(Stored data)

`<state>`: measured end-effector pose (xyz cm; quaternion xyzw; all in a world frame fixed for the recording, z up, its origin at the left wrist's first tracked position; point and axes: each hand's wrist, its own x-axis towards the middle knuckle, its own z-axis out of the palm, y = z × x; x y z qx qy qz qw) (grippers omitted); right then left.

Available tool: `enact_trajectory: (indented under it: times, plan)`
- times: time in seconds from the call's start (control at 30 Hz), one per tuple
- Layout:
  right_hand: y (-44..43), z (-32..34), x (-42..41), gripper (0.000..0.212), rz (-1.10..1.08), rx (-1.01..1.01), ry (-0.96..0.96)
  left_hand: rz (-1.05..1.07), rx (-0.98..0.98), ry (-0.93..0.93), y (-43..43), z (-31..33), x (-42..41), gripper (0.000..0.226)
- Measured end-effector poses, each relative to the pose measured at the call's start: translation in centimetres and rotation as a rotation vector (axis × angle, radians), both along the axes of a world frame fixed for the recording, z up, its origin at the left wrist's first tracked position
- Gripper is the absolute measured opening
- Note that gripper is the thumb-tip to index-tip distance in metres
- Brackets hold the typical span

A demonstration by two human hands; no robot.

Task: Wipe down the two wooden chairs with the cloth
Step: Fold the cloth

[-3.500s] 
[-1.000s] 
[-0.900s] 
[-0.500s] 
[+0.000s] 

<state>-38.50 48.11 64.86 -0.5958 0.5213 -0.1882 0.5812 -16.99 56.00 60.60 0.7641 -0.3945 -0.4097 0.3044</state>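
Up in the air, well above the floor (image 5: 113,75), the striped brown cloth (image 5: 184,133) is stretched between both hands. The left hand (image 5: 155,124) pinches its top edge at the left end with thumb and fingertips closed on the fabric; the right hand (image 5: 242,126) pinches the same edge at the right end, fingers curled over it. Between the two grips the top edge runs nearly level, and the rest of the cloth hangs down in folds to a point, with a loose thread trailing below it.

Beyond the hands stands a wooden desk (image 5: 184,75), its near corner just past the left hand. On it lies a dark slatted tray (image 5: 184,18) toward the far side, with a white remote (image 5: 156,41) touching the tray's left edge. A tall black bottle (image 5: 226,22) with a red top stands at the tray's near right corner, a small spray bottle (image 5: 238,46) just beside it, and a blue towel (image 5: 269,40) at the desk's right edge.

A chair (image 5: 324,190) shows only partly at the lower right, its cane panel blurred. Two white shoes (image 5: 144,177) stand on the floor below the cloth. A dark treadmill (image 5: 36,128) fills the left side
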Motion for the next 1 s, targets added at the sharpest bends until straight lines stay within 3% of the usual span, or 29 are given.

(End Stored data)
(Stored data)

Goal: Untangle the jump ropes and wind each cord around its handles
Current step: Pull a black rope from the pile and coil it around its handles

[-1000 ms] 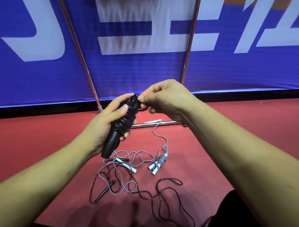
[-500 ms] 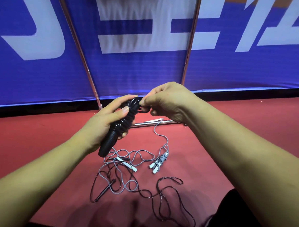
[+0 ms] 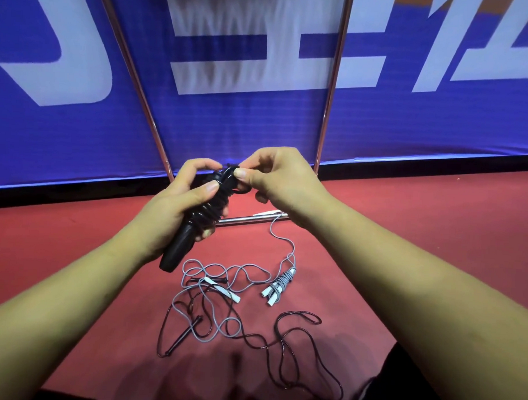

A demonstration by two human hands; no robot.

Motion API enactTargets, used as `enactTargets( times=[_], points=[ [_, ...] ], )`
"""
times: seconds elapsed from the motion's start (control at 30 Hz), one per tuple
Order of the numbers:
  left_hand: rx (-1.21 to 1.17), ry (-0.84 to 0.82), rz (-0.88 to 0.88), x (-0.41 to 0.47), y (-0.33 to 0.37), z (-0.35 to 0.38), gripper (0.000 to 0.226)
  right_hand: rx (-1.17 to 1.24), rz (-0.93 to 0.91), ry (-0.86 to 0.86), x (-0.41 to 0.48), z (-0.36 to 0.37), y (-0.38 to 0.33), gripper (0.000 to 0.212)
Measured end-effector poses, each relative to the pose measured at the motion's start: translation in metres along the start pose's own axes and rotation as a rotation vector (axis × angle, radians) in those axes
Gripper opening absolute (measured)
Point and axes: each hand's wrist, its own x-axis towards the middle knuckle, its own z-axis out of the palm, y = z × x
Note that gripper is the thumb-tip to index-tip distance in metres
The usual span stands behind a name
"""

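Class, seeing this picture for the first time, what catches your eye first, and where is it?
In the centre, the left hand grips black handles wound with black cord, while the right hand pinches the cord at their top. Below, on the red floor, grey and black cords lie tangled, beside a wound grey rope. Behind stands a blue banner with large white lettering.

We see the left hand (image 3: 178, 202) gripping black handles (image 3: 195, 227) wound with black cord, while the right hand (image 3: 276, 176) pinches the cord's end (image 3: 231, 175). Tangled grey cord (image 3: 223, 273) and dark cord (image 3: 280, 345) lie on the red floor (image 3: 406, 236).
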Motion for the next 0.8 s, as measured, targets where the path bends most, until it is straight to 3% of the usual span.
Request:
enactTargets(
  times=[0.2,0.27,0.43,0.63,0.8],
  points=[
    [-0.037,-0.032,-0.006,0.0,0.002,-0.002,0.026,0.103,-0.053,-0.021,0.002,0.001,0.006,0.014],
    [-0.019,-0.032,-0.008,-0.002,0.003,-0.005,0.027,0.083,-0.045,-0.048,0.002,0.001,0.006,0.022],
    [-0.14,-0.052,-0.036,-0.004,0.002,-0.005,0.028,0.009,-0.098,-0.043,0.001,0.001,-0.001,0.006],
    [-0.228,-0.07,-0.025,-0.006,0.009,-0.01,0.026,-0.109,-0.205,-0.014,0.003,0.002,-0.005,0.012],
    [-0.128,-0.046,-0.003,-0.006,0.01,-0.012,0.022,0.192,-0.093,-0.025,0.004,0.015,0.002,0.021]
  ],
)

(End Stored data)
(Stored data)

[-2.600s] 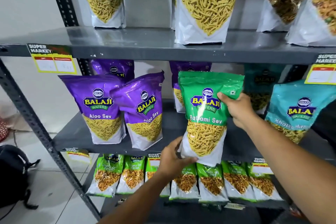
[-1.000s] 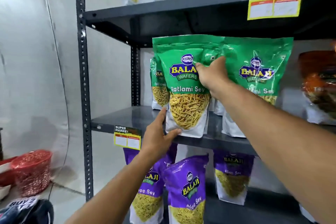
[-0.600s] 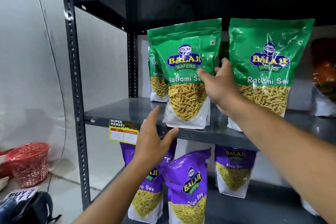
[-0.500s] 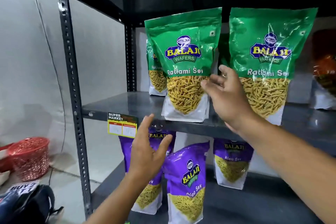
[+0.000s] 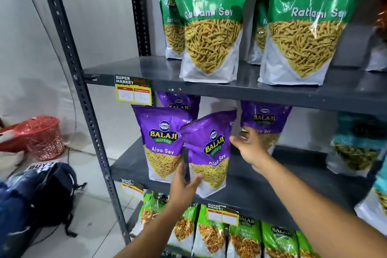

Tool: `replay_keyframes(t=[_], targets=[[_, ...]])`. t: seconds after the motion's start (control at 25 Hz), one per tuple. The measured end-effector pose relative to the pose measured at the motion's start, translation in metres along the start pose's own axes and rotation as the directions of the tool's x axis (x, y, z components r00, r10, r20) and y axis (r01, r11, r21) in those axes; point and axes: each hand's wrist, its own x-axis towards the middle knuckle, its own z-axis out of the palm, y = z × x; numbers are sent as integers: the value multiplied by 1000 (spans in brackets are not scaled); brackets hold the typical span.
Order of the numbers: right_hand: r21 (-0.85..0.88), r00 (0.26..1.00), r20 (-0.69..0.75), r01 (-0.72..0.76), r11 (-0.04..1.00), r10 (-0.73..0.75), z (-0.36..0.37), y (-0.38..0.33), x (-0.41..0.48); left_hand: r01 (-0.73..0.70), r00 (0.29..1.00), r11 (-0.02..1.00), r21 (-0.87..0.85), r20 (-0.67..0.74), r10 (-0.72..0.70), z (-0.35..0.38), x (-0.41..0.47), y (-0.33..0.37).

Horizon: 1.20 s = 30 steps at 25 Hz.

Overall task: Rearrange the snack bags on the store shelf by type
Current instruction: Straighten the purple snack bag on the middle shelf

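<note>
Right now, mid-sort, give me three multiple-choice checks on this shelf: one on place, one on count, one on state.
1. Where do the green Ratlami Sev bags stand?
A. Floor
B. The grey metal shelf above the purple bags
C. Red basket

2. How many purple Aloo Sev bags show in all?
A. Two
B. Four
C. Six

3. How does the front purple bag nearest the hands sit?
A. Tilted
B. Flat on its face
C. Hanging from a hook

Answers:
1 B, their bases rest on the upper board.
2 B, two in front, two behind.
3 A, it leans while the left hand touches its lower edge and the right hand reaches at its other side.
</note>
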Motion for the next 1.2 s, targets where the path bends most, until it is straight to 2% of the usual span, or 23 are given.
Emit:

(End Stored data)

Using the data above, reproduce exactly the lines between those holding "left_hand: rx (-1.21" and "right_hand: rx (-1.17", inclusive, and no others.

Exercise response:
  left_hand: rx (-1.21 to 1.17), ry (-0.84 to 0.82), rz (-0.88 to 0.88), x (-0.41 to 0.47), y (-0.33 to 0.37), z (-0.35 to 0.38), gripper (0.000 to 0.226)
  right_hand: rx (-1.17 to 1.24), rz (-0.93 to 0.91), ry (-0.86 to 0.86), x (-0.41 to 0.48), z (-0.36 to 0.37), y (-0.38 to 0.33), gripper (0.000 to 0.212)

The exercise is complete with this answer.